There is no other plant in nature that can produce the range of anti-fungal, anti-bacterial, anti-septic, anti-acarid and insect repelling terpenes that cannabis can. This is not even exploring the cannabanoid terpenes. I think it is positive in the long run to introduce good genes from other corners of the globe as novel terpenes and chemistry will come out and we as well as the growers stand to benefit. The landrace cannabis was only introduced there by man anyway at some point in history and I think after many generations natural selection takes care of things with weak pest and rot prone lines dying out. Ive seen AMAZING things come out of native fields once F5 and later generations are reached after introduction of foreign genetics. I think what is important is that ruderalis genetics and autoflowerers are not introduced as well as hermaphrodite prone genetics. Also I have seen shocking dope come out of areas that used to be known for good weed a few years after introduction of dutch genetics so what is also important is that varied genetic pools are introduced and especially hybrids with stable landraces and elite hybrids because of the benefit for all. I have seen and heard of rural poor changing their fortunes with a yearly crop becoming a quarterly crop with different resultant hybrids strain lines settling out to distinct different flowering times in the year once pressured with the climate and other factors allowing for a more constant supply of much more valuable medicine to market for them. Pest and mold resistance can be introduced as well if smart introductions are made.

my 2 cents..
 

Nirrity

Active member
I hate to rain on the parade but any hash I tried from Kulu or Parvati valley including fabled malana cream have really stupid effect to them, boring and plain with a lowish ceiling. Even true high grade malana cream which is really like a chewing gum is a delight to inhale but the type of high is.. well, just boring, like if you take benzos of some type. Israeli people though seems to like this type of stone a lot and smoke huge quantities daily to the point of becoming vegetables. That being said personally I don't see anything special to be preserved from these areas. One local seller I met in Leh kinda reflecting my feelings said he himself as well preferred afghani or pakistani to any manali/parvati hash.

Remember it's just my experience and IMHO, no offense intended for a native cannabis genepool.
 

mriko

Green Mujaheed
Veteran
That's bad news indeed, but nothing news alas. I remember, when reading articles before my very first trip there in 2002, there already were instaces of foreign hybrids being grown in Malana and Parvati.

Also, some of the patches I have seen in Kuthla same year looked too homogenous to be native genetics.

What BULLSHIT!!!!!! I was there in the seventies and believe me there was plenty of hash and charas in the Parvati District and the Malana area. Sure there has been introductions of some hybreds but not enough to hurt the crops at all. Hash is and always will be part of the culture of the people of that area.
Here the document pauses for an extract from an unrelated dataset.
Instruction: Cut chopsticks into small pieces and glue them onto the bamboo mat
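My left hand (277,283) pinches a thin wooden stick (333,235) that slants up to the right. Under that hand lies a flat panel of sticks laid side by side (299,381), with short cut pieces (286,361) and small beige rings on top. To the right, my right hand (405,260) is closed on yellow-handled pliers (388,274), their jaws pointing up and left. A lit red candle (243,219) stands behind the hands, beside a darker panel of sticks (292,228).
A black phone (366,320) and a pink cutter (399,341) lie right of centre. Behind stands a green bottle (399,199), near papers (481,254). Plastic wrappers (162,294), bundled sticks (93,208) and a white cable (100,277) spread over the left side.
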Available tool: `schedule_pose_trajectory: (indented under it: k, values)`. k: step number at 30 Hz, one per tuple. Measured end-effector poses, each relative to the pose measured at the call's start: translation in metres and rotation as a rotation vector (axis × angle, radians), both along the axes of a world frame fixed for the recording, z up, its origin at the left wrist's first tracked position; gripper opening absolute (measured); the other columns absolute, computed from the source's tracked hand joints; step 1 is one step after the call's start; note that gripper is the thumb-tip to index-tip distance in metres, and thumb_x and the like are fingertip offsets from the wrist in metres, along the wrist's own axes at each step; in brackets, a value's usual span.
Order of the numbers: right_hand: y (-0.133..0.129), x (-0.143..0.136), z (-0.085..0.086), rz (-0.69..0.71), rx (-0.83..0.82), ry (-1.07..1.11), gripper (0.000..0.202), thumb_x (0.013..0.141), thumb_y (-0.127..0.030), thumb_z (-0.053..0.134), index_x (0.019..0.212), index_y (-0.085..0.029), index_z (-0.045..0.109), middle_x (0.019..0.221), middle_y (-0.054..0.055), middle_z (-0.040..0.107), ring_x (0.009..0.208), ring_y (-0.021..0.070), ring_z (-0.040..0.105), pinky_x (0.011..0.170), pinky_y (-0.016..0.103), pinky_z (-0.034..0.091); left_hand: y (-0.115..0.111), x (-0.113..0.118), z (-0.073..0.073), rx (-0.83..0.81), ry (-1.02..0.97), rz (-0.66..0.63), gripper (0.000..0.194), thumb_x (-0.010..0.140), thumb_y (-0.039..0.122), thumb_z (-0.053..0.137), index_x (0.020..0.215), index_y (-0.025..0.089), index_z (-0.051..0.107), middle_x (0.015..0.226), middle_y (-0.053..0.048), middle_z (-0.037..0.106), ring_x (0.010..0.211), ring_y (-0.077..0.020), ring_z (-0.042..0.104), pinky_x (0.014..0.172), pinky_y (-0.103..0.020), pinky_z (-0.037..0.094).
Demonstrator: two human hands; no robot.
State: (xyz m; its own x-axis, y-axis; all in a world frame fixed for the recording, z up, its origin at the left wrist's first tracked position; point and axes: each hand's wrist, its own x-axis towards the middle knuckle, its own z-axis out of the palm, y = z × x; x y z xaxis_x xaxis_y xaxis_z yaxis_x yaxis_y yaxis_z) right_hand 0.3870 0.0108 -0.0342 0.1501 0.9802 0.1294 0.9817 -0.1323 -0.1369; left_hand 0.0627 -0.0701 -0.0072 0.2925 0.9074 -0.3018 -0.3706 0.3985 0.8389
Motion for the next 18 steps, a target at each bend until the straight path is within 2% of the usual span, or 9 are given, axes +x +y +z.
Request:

Of course, but the problem is rather from which kind of plant they get their charas from. If I want some hash made from AK-47, I can gro the plant and do it myself. But if I want some fine parvati jungli, I still an try to grow the plants, but certainly won't get the result I would have in Parvati.
IF too much foreign genetics are introduced, at some point it will affect to local genepool.
Look at what's happening in Morocco, they are making more & more of hash from foreing plants rather than working at bettering their local kif strains.

Or that local drugfarmers just aren't as succesful in breeding as western breeders who have controlled indoor environment, clones and massive selections to find the best plants...
I thought all drugstrains were created by man, as cannabis grown naturally without selections would just revert back to low thc hemp.

Well, with generations of experiences and litterally MILLIONS of plants in the wild to select from, the local farmers are at least as much as successfull as the western ones.
And when correctly selected, the jungli genetics can yield an end product of a way higher quality than cultivated plants. Last time I was in Naggar, one of my local buddies gave me seeds, which he told me he had received from his Malana shepperds friends who had selected seeds from wild plants to refresh the genepool of their crop.

Hmm, Sam also told me once that drugstrains were created by man. I humbly think it is completely erroneous.
That would mean that cannabis use is younger than agriculture itself, which I think is highly doubtable. The human first learned to recognize the valuable plants, and when gricultural knowledge & technology showed up, then started the selection & reproduction work. Who knows, cannabis itself might have played a part into the appearance of agriculture.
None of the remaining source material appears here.